Temporal Visual Semantics-Induced Human Motion Understanding with Large Language Models
Zheng Xing, Weibing Zhao
TL;DR
The paper tackles unsupervised HMS by introducing temporal vision semantics (TVS) learned via large language models (LLMs) and directly integrating this semantic temporal information into a subspace clustering framework. TVS is extracted as temporal neighborhoods through LLM-based judgments on consecutive frames, encoded in a TVS matrix \mathbf{G}, and used to regularize subspace embeddings via the term \|\mathbf{Z}\mathbf{G}\|_{2,1} as well as clustering via a temporally constrained \mathbf{Q}. A tight, ADMM-based, feedback-enabled optimization is developed to jointly update the subspace embedding \mathbf{Z}, the auxiliary variable \mathbf{H}=\mathbf{Z}\mathbf{G}, and the cluster indicators \mathbf{Q}, with provable convergence to a stationary point. Experiments on four HMS benchmarks demonstrate state-of-the-art performance, highlighting the value of semantically guided temporal priors for robust motion segmentation, while ablations and analyses dissect the contributions of TVS modeling, joint optimization, and LLM choice/prompts. The work suggests a practical path to leveraging multimodal reasoning to enhance unsupervised video understanding and segmentation in real-world scenarios.
Abstract
Unsupervised human motion segmentation (HMS) can be effectively achieved using subspace clustering techniques. However, traditional methods overlook the role of temporal semantic exploration in HMS. This paper explores the use of temporal vision semantics (TVS) derived from human motion sequences, leveraging the image-to-text capabilities of a large language model (LLM) to enhance subspace clustering performance. The core idea is to extract textual motion information from consecutive frames via LLM and incorporate this learned information into the subspace clustering framework. The primary challenge lies in learning TVS from human motion sequences using LLM and integrating this information into subspace clustering.
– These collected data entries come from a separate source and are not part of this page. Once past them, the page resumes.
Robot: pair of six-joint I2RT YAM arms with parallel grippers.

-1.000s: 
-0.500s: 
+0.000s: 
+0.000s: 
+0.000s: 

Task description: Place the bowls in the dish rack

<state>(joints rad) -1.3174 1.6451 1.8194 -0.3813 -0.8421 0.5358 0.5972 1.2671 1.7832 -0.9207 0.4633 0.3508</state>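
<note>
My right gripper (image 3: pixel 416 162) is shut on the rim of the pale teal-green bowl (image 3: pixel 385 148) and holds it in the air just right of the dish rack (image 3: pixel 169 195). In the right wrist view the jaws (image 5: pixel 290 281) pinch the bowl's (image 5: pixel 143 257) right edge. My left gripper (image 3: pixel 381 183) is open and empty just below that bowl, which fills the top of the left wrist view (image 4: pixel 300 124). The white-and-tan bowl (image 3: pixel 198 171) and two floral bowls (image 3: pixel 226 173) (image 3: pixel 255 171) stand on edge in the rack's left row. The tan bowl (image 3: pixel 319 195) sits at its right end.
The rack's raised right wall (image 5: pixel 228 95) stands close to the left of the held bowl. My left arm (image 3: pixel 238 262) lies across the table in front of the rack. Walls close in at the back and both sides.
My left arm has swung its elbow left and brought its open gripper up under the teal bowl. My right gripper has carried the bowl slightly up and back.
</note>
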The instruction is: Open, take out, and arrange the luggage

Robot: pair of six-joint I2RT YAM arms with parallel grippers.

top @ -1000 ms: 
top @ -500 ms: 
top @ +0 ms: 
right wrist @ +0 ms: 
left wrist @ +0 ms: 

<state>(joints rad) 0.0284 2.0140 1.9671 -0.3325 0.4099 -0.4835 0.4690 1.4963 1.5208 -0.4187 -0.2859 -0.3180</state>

To address this, we determine whether consecutive frames depict the same motion by querying the LLM and subsequently learn temporal neighboring information based on its response. We then develop a TVS-integrated subspace clustering approach, incorporating subspace embedding with a temporal regularizer that induces each frame to share similar subspace embeddings with its temporal neighbors. Additionally, segmentation is performed based on subspace embedding with a temporal constraint that induces the grouping of each frame with its temporal neighbors. We also introduce a feedback-enabled framework that continuously optimizes subspace embedding based on the segmentation output. Experimental results demonstrate that the proposed method outperforms existing state-of-the-art approaches on four benchmark human motion datasets.